* Your assignment
An exact transcription of the lines below, from the first through the one containing "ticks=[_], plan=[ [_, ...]", is the only output wanted.

* Extracted data entries
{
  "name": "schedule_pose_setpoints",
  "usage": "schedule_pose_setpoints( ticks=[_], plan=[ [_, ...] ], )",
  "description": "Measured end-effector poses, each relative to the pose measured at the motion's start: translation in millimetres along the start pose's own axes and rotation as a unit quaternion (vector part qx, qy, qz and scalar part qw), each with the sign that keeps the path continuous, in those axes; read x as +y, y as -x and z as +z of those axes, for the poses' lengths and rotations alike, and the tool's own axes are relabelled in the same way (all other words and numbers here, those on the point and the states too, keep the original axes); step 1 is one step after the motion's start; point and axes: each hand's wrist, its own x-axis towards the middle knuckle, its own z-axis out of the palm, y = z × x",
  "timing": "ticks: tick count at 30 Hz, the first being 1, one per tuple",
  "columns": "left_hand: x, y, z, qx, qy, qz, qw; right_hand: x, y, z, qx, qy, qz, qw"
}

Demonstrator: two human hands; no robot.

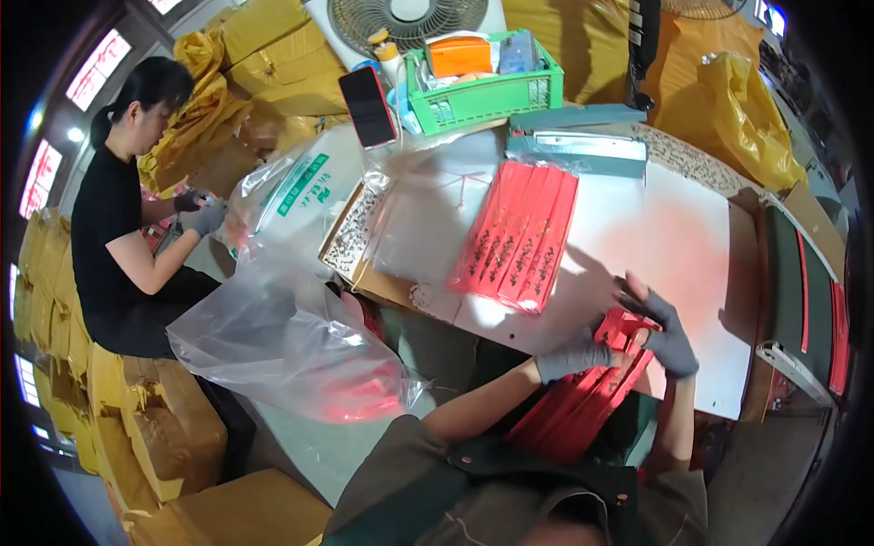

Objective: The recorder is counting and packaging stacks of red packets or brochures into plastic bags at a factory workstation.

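My left hand (pixel 580 358), in a grey glove with bare fingertips, is closed round the upper part of a bundle of long, flat red strips (pixel 574 409). The bundle slants down toward my lap, where its lower end shows in part. Gloved the same way, my right hand (pixel 672 335) is beside the bundle's upper end. Its thumb touches the red strips while its other fingers stretch out over the table. Just beyond lies a clear-wrapped pack of red strips (pixel 519 237) with dark and gold markings, flat on the white tabletop (pixel 674 264).
A teal-grey sealer-like device (pixel 578 150), a green crate (pixel 487 107), a phone (pixel 368 106) and a fan (pixel 407 18) stand at the back. A large clear plastic bag (pixel 291 337) with red contents is at left. Another person (pixel 137 200) works at far left, near yellow sacks (pixel 55 282).
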Motion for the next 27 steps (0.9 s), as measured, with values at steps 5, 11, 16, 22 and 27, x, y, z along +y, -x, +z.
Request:
schedule_pose_setpoints(
  ticks=[5, 11, 16, 22, 27],
  plan=[
    [-33.1, 9.7, -12.2, 0.085, -0.053, 0.118, 0.988, 10.7, -38.5, 13.8, -0.15, 0.032, 0.024, 0.988],
    [12.4, 65.4, -54.2, 0.126, -0.22, 0.076, 0.964, 31.7, -65.9, 27.4, -0.175, 0.058, 0.062, 0.981],
    [97.4, 95.9, -196.2, 0.315, -0.441, 0.051, 0.839, 36.6, -70.8, 27.4, -0.175, 0.062, 0.065, 0.98],
    [77.1, 121.1, -313.4, 0.319, -0.677, -0.152, 0.645, 36.2, -81.2, 45.7, -0.163, 0.087, 0.082, 0.979],
    [66.3, 135.2, -346.4, 0.433, -0.62, 0.054, 0.652, 32.6, -88.5, 60.3, -0.184, 0.071, 0.071, 0.978]
  ],
)
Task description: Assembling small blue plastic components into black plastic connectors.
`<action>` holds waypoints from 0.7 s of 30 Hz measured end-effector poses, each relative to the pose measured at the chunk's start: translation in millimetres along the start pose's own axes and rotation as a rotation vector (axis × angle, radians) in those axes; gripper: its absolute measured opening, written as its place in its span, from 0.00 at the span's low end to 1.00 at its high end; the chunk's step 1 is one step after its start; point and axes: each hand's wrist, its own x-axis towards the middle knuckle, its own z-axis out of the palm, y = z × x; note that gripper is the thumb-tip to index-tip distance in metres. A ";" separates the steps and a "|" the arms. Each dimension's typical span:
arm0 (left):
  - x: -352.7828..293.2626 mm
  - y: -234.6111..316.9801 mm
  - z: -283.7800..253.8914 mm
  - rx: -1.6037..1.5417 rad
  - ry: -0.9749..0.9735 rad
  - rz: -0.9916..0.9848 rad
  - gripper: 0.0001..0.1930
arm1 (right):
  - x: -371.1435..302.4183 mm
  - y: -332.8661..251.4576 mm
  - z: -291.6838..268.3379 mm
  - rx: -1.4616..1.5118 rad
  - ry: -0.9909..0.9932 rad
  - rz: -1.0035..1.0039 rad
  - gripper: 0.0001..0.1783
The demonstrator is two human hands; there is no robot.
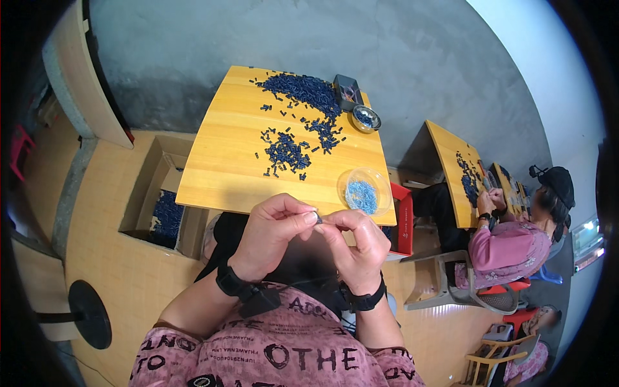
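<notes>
My left hand (277, 226) and my right hand (353, 242) meet just off the near edge of the yellow wooden table (222, 145). Between their fingertips is a small dark blue piece (318, 220), pinched from both sides; its exact kind is too small to make out. Just beyond my right hand, a clear round tub (387, 197) holds small light blue pieces (362, 195). A small pile of dark blue pieces (287, 153) lies mid-table, with a larger heap (300, 89) toward the far edge.
A metal bowl (367, 119) and a dark grey bin (348, 92) stand at the table's far right. Left on the floor is a cardboard box (143, 206) with dark blue pieces. A red box (403, 222) sits right of the table. Another person (516, 238) works at a second table (445, 155).
</notes>
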 end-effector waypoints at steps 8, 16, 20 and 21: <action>-0.9 0.3 -0.1 -0.212 -0.014 -0.082 0.02 | -7.5 13.2 -0.7 0.361 -0.066 0.215 0.09; -5.0 -11.3 -12.9 -0.216 0.031 -0.123 0.02 | -10.9 13.6 8.6 0.257 -0.099 0.206 0.06; -8.5 -20.6 -26.2 -0.225 0.073 -0.150 0.01 | -20.7 20.5 23.1 0.256 -0.119 0.263 0.05; -7.8 -23.1 -29.4 -0.208 0.087 -0.150 0.01 | -23.7 22.6 27.9 0.256 -0.122 0.265 0.05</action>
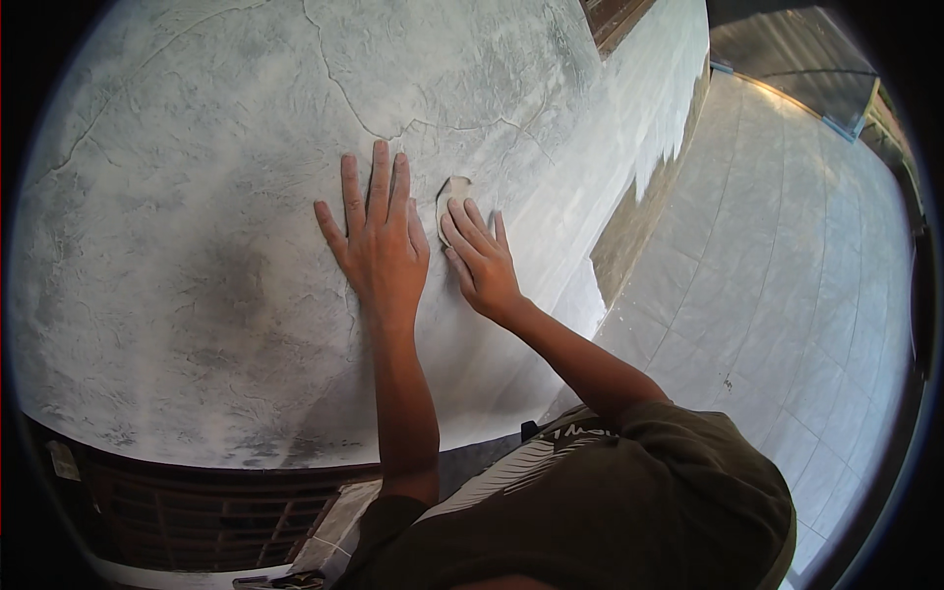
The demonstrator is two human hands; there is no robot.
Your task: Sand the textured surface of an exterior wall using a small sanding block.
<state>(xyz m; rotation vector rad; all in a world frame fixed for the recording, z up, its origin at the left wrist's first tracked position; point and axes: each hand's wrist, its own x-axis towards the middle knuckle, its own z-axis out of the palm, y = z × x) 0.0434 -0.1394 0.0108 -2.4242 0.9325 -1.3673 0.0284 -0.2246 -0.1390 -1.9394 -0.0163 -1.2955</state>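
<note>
A rough grey-white plastered wall [226, 187] with cracks running across it fills most of the view. My left hand [382, 231] lies flat on it, fingers spread and holding nothing. Close beside it on the right, my right hand [482, 256] presses a small pale piece of sandpaper [456, 187] against the plaster. Its upper end sticks out past my fingertips with a curled dark edge, while the rest is hidden under the hand. Whitish dust shows on the fingers of both hands.
Along the right runs a grey tiled floor [757, 236]. A brown wooden frame [615, 22] borders the wall at the top, and a dark slatted wooden window or door [206, 516] is at the lower left. Bare brownish wall base [634, 236] shows beneath ragged white coating.
</note>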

* Task result
{
  "name": "schedule_pose_setpoints",
  "usage": "schedule_pose_setpoints( ticks=[_], plan=[ [_, ...] ], )",

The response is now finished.